→ What the task asks: Among the records below, find the line with "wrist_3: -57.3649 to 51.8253" and the line with "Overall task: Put". Set down both and every line between, exactly and with no pictures, but nothing else.
Data for review section start
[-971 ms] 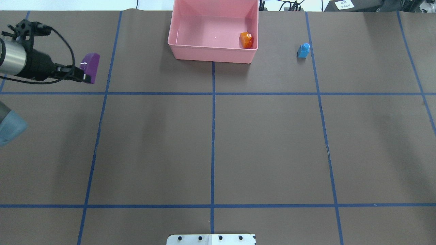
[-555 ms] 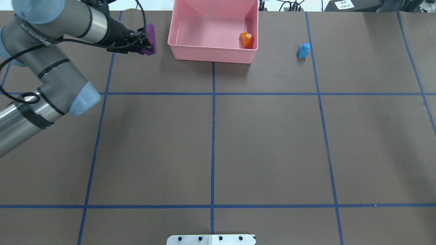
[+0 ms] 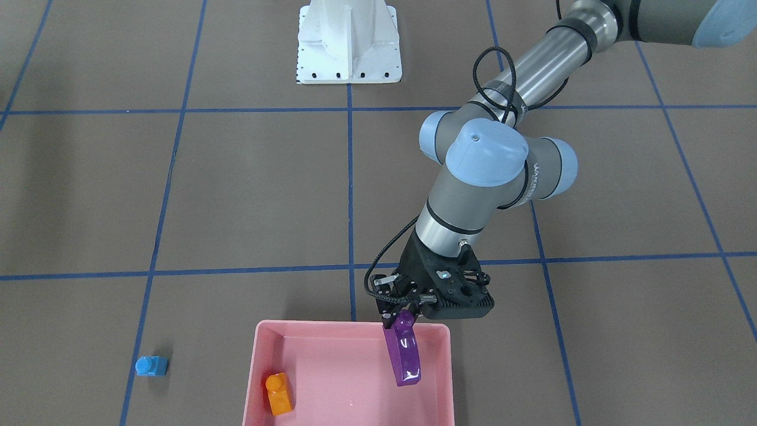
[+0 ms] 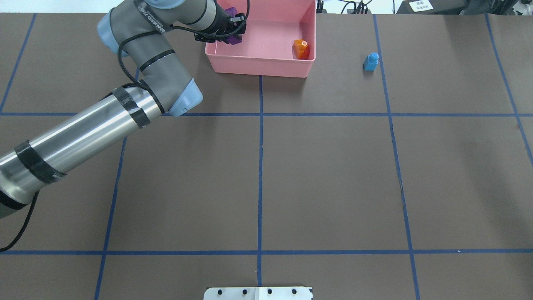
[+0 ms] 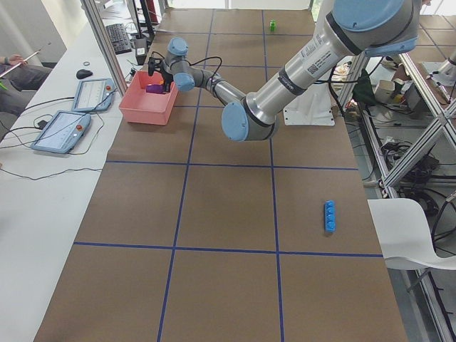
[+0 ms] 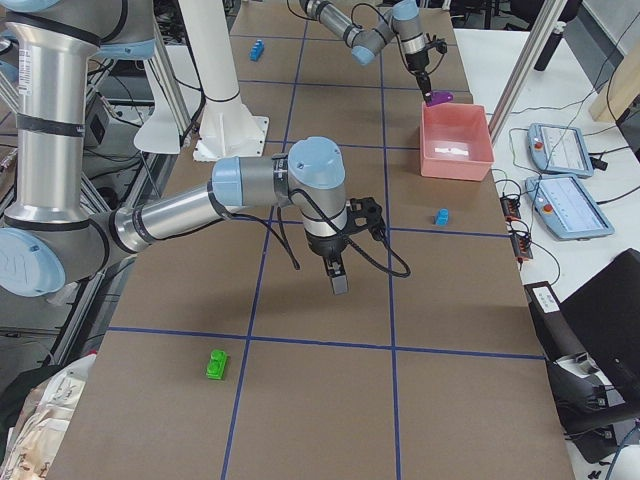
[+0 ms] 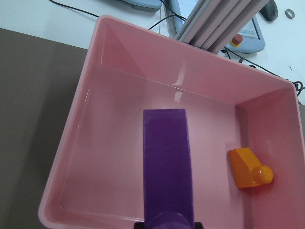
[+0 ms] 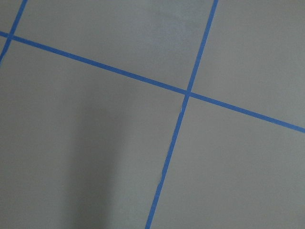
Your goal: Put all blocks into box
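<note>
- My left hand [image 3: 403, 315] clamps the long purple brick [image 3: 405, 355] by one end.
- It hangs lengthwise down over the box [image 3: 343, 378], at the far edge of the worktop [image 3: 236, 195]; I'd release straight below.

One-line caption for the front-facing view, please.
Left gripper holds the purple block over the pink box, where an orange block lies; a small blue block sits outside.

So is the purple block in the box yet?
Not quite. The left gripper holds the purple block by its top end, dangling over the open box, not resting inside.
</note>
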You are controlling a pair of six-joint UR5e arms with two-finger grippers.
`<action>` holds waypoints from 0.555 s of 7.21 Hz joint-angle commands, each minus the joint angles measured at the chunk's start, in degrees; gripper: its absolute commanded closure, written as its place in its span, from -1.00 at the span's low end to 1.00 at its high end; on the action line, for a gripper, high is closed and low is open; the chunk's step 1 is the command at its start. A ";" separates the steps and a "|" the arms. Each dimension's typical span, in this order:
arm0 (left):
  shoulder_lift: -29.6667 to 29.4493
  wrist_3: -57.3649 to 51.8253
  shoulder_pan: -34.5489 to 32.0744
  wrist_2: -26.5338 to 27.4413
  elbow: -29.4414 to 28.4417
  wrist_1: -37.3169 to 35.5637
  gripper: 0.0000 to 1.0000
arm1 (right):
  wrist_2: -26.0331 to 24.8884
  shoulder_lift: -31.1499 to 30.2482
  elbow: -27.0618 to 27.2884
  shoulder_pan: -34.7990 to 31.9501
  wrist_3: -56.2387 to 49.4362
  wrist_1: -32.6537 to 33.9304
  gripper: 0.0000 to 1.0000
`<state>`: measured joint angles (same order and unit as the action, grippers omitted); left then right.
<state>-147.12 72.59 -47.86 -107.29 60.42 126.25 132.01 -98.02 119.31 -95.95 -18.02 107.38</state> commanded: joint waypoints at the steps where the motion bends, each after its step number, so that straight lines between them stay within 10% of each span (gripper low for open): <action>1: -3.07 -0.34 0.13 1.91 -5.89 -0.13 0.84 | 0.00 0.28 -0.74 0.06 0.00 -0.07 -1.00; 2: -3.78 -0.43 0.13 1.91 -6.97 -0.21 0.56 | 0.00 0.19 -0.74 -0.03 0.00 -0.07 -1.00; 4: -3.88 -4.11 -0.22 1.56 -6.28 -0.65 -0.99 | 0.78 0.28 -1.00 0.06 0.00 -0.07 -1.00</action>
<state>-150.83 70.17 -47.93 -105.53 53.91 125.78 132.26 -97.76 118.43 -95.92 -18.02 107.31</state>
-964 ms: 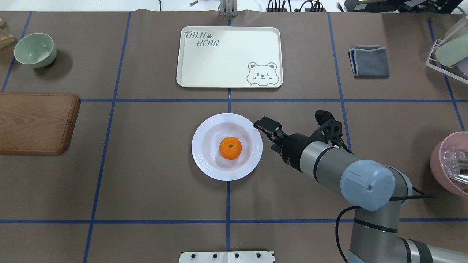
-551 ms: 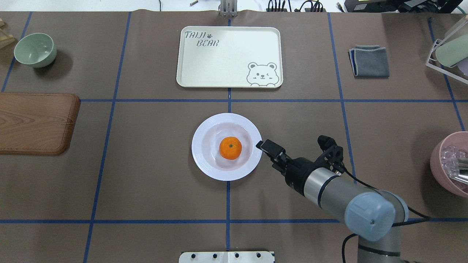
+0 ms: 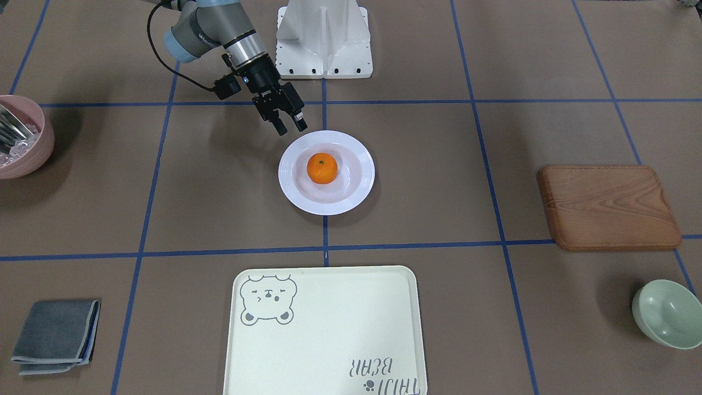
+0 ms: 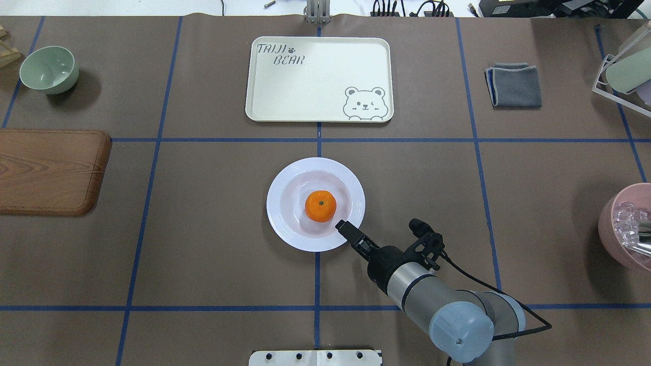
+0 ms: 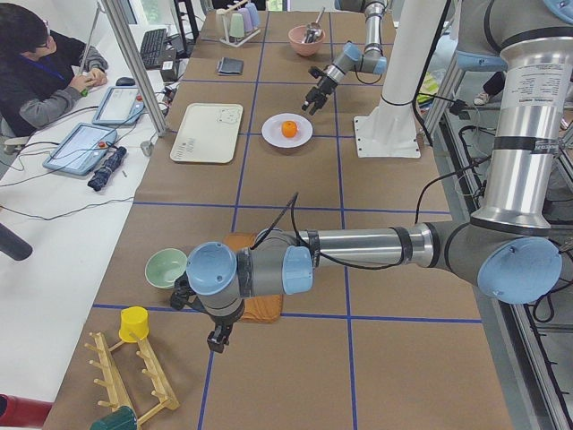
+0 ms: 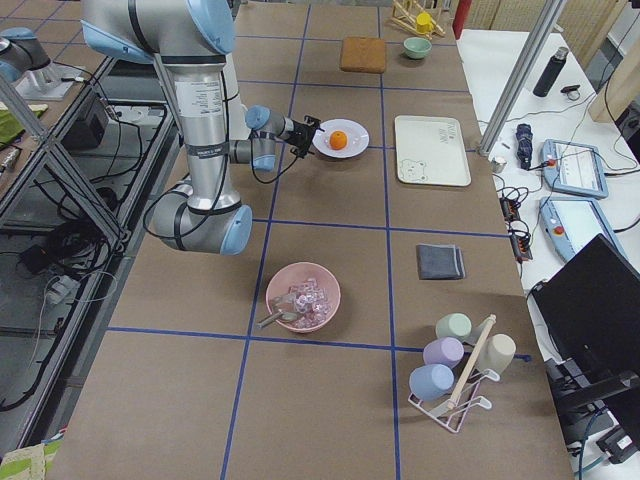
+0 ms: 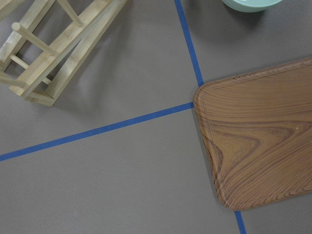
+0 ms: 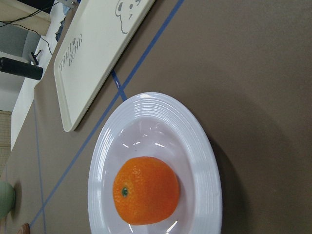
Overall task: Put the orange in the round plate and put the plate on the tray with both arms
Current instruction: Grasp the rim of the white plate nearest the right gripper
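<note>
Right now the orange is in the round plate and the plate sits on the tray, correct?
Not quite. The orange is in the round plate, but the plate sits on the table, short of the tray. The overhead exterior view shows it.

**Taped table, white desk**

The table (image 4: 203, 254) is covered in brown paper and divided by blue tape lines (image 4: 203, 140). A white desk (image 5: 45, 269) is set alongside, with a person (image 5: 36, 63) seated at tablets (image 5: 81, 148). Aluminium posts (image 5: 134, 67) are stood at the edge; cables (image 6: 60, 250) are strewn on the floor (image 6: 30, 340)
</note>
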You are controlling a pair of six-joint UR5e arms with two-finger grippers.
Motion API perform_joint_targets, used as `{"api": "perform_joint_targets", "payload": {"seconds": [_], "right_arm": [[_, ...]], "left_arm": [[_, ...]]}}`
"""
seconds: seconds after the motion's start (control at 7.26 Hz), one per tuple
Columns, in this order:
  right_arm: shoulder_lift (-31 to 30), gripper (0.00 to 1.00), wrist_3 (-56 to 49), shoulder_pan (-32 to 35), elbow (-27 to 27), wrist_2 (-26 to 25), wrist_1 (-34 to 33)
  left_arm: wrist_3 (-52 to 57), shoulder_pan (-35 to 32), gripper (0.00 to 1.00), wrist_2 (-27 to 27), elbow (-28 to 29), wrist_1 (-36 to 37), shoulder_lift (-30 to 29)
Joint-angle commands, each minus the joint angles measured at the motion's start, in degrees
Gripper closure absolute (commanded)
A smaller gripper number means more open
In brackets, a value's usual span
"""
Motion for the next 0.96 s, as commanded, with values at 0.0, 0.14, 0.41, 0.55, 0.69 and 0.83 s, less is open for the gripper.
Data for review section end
→ Result for this task:
  wrist_3: -57.3649 to 51.8253
  shoulder_pan: -34.5489 to 32.0744
  wrist_2: -26.5338 to 27.4413
  elbow: -29.4414 to 28.4417
  wrist_1: -37.3169 to 35.5637
  gripper: 0.0000 to 1.0000
arm1 (right):
  wrist_2: -26.0331 to 24.8884
  shoulder_lift: -31.1499 to 30.2482
  elbow: -27.0618 to 27.2884
  shoulder_pan: -34.7990 to 31.9501
  wrist_3: -56.2387 to 49.4362
  wrist_1: -32.6537 to 33.9304
  gripper: 0.0000 to 1.0000
`<state>`: measured joint angles (same order and unit as the action, grippers omitted); left then right.
<state>-147.12 72.59 -47.86 -107.29 60.42 126.25 132.01 -98.02 119.31 -95.95 -18.02 107.38</state> commanded: joint waypoints at the steps where the motion bends, each after its step number, so that straight lines between them stay within 10% of each span (gripper low for open): <action>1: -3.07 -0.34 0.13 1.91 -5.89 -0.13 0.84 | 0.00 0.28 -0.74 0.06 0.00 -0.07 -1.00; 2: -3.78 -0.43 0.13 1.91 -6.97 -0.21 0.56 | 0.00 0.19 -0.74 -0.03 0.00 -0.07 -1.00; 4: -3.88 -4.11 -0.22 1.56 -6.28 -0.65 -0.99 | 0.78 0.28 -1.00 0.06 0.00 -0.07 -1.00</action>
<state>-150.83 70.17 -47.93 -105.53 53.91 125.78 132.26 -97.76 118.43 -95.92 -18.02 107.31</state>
-964 ms: 
-551 ms: 
+0 ms: 
+0 ms: 
+0 ms: 
+0 ms: 
+0 ms: 
+0 ms: 
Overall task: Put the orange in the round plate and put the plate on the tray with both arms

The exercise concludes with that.